Other than fatigue and crazy sleep patterns the side effects have been minimal. The pre-meds they give me prior to chemo are wonderful and prevent a great deal of the side effects associated with chemo. So much research has been done to improve breast cancer treatment, but there is so much more that needs to be done. I pray that in my lifetime a cure for breast cancer and other cancers can be found!

Now for the actual subject of my post. Gratitude. One definition of the word I found said it was a “warm feeling of thankfulness”. I like that. I wanted to take a few minutes to thank some people who have helped us thus far.

First, our family. Parents, siblings, aunts and uncles have been wonderful. Whether it’s coming to clean my house prior to surgery, coming to take care of my kids while I was having surgery, sending gift cards for meals, gifts that are meaningful and some that bring much needed laughter, my family has been there. They are constantly checking on me as well as everyone else in the house making sure we are okay. Asking what we need an offering to drop everything and come to help if needed. I have known for a long time they were awesome, but this past few months have shown what family is all about. Oh, and did I mention some shaved their heads and beards in support of my first chemo treatment?!? But I am not just speaking of my blood family here, I am speaking also of my “in-laws”. I actually hate that term.
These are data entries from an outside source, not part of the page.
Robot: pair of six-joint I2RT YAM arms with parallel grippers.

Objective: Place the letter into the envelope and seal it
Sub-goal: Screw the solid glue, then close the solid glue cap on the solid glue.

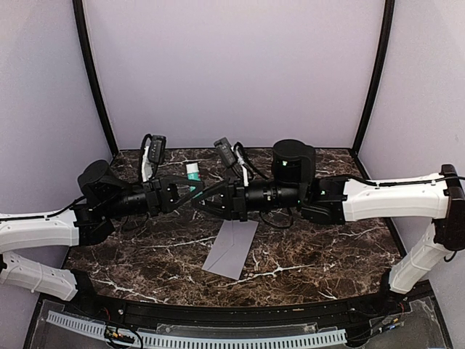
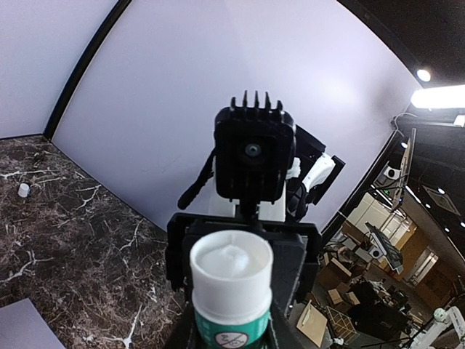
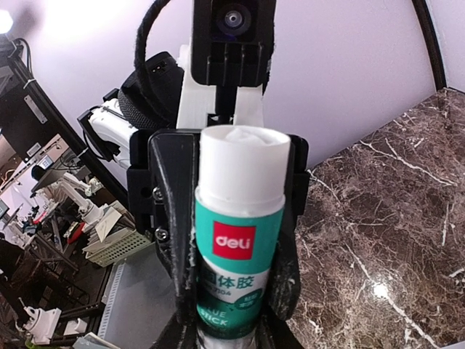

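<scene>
My left gripper (image 1: 187, 192) and right gripper (image 1: 200, 198) meet above the table (image 1: 327, 247), and I see each clamped narrowly on the same uncapped glue stick (image 3: 240, 240). The envelope (image 1: 232, 251) lies flat nearby.

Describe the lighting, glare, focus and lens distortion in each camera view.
Top external: even, diffuse light, no glare; the envelope on the marble table is sharp. Left wrist: heavy fisheye curving the wall edge; ceiling lights blown out at right; the near glue stick slightly soft. Right wrist: the stick's label sharp; a bright glare spot on the marble; a lamp flaring top left.
</scene>
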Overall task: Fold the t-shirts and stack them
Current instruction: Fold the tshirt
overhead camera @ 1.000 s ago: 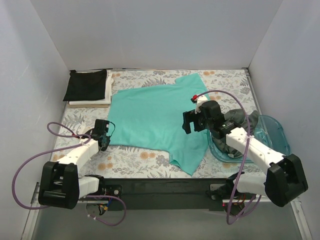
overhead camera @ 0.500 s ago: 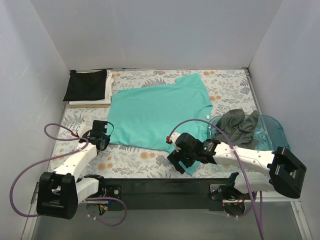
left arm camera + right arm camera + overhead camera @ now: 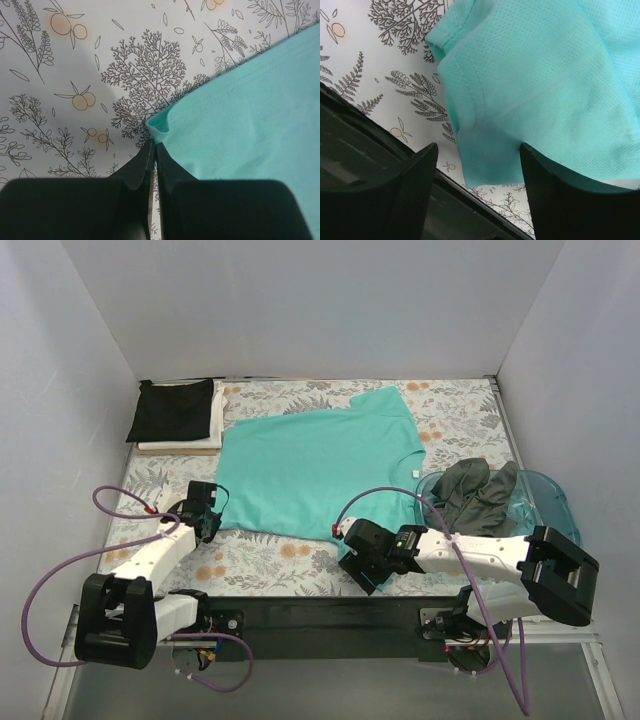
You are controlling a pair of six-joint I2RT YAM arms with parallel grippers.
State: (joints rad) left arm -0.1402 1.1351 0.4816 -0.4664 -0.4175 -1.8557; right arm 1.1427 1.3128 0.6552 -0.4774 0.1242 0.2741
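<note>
Grey t-shirt [image 3: 478, 495] in blue tray [image 3: 553, 518]

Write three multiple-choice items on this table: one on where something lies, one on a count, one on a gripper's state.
1. The dark grey t-shirt lies: A in the blue tray; B on the floor; C on a chair.
2. Folded t-shirts stacked in the far left corner: A one; B two; C four.
3. The right gripper is: A open; B shut on a cup; C shut on a cable.

Answers:
1. A, the grey cloth is heaped inside the tray's walls.
2. B, a black t-shirt lies on a white t-shirt.
3. A, its fingers stand apart on either side of the teal t-shirt's sleeve.
</note>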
The day I married into Chris’s family and my brothers married I gained moms, dads, sisters, and brothers that mean just as much to me as my biological ones! I love you all!

Second is our church family. Wow! Seriously, all of you rock. Starting well before my surgery you have been in constant prayer. I have felt them. With most of our family being so far away, you have filled a gap that we so greatly needed. So many reach out to us to check on us. So many speak to Chris on Sundays to make sure we are all okay. In addition, starting very shortly after my surgery you took on feeding our family. For three solid weeks you provided meals for us every other day. It was always delicious and fed us for far more than one meal at a time. Each meal may have filled us physically, but it also filled our hearts with love. There have been very sweet gifts, gift cards, cash, and notes that I will cherish forever. When we stepped into the church building a little more than four years ago for a visit we had no idea the impact you all would have on our lives. Even before the cancer diagnosis you have taken care of us and been, truly, a family. We thank God daily for all of you!

Finally, friends. People from as far back as high school have reached out, called, texted, and sent cards. These truly do lift our spirits. All of this has made me realize just how vast our community of support is. There are times I am, for lack of a better word, overwhelmed, but not in a bad way. I have found so much joy throughout this journey and that is thanks to everyone in our lives being there for us.

Through all of you our boys are being taught what love and support means. They are seeing that even in the midst of a battle there can be joy. Though we may find ourselves in darkness that there are always people there to be the light we need. When we feel weak and scared there are others to hold us tight and calm our fears.

As we move into the Thanksgiving season, please know how truly grateful we are. Our hope is that we will one day be able to bless some of you in the way you have blessed us.